I asked the yellow daisy
Do you have a mother and a father?

The flower said: well, Dervish father
My mother and father are the earth!


I asked the yellow daisy
Do you have siblings?

The flower said: well, Dervish father
My siblings are my leaves!


I asked the yellow daisy
Why is your head always bowed?
The flower said: well, Dervish father,
Because my heart is in constant remembrance
Of God, the Beloved.

Before the event, I had to translate the hymn into English to read it to the audience, as I was going to sing in the original Turkish. But out of sheer excitement, I forgot to give the translation after my performance. And yet, I was approached by many from the audience after the event, who came to say they felt connected to it, how they very much enjoyed it and particularly liked the melody, one of them even saying, “yours was my favourite.” I had not provided them with the meaning, and yet this was the general response. This proved to me my general impression that music is a form of dialogue with its own universal language that is understood and felt by everyone, regardless of ethnicity, culture or background.

As to my experience in taking part in a choir back in my secondary school years, when I tried to step inside the dining hall, an attendant stopped me and asked what I was doing. I was taken aback by the question. I simply answered by saying that I was part of the choir. The attendant didn’t seem to believe me. As I tried to convince the attendant to let me through my friends went on stage and began to sing the first piece. I could see that there was no point arguing and trying any longer as the performance had already begun, and there was no way of getting on stage in the middle of it. I quickly excused myself and walked back home.

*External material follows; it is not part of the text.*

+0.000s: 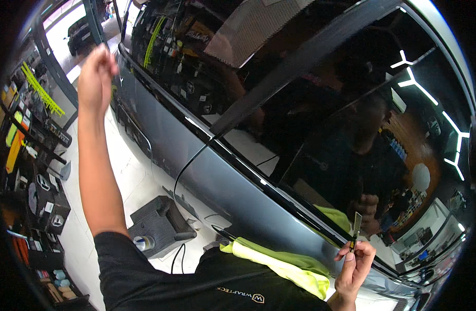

Then I realised something. There was nothing dialogic about the final performance. I could see my friends from outside, and the whole scene seemed cold and contrived. It was one of those rigid official ceremonies, where the singing was a formality, something to be done with before moving on to the next event. I realised that the real dialogue had already taken place among my fellow choir members. We had sung together, rehearsed together, and taken in the music, the lyrics, and the emotions together. Ours was the real musical dialogue par excellence, whilst my failed attempt at partaking in the formal occassion was no loss to me or others.